TASK PROMPT:
In the entries, find all lines that hold the word "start" and copy them.

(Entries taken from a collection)
◆ ◆ ◆ ◆ ◆ ◆ ◆
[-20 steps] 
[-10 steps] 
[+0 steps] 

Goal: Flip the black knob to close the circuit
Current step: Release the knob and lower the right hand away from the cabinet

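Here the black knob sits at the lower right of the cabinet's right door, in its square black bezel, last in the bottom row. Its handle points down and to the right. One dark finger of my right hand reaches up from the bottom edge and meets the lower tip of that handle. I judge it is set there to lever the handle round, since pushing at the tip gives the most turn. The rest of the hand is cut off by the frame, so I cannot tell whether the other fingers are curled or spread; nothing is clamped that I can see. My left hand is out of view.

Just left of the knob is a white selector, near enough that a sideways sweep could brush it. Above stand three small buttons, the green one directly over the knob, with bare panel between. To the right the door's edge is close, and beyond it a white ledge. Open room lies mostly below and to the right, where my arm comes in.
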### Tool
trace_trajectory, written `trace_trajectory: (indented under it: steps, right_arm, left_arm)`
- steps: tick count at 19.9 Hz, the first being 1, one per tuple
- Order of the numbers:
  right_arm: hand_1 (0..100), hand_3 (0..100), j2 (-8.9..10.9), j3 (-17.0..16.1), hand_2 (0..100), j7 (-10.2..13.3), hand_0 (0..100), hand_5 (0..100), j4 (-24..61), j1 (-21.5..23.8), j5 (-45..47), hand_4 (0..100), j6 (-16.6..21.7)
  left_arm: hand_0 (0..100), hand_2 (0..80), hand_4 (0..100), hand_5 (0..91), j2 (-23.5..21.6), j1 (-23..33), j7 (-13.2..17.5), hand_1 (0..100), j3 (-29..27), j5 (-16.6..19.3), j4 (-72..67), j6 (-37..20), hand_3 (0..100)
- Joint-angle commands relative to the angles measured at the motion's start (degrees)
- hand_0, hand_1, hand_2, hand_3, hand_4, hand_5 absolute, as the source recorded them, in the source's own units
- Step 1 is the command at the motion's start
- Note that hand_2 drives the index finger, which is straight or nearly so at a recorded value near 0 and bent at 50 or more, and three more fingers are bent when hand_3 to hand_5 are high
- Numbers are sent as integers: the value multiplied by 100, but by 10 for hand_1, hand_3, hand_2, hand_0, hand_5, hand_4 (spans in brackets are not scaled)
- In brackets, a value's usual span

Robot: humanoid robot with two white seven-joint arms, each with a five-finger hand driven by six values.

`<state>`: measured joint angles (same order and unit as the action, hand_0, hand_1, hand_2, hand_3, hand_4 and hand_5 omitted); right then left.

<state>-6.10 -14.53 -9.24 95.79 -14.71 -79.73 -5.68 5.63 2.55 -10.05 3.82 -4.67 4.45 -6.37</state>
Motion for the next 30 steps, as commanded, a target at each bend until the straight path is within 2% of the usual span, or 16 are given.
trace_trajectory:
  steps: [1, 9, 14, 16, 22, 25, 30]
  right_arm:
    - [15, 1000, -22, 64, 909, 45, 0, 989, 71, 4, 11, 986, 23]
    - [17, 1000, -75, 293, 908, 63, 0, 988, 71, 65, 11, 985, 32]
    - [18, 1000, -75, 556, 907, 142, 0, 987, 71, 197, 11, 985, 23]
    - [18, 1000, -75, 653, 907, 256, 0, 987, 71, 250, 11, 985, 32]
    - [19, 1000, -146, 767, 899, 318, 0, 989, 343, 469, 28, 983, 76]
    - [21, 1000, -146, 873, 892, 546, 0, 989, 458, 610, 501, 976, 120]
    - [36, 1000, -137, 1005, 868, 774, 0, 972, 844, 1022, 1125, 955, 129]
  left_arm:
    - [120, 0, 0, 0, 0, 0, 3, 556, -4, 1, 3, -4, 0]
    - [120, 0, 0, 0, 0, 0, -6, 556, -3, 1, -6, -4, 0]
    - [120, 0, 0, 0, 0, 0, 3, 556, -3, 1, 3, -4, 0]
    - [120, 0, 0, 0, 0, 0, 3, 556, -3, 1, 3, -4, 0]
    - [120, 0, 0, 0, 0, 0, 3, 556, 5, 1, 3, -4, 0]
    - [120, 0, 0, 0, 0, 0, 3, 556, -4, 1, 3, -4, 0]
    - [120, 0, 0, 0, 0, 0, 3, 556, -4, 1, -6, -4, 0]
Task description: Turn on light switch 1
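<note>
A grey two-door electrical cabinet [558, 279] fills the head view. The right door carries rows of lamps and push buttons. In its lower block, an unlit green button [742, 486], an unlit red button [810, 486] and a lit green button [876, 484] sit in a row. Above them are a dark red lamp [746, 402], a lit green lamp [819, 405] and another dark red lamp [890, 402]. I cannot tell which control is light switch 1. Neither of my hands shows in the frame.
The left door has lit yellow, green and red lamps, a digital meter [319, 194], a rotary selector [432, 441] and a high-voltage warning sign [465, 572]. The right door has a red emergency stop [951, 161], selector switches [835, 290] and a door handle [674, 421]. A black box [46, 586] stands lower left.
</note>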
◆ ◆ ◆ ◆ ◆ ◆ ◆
FINISHED EXERCISE:
- Joint-angle commands relative to the angles measured at the motion's start (degrees)
- Step 1 is the command at the motion's start

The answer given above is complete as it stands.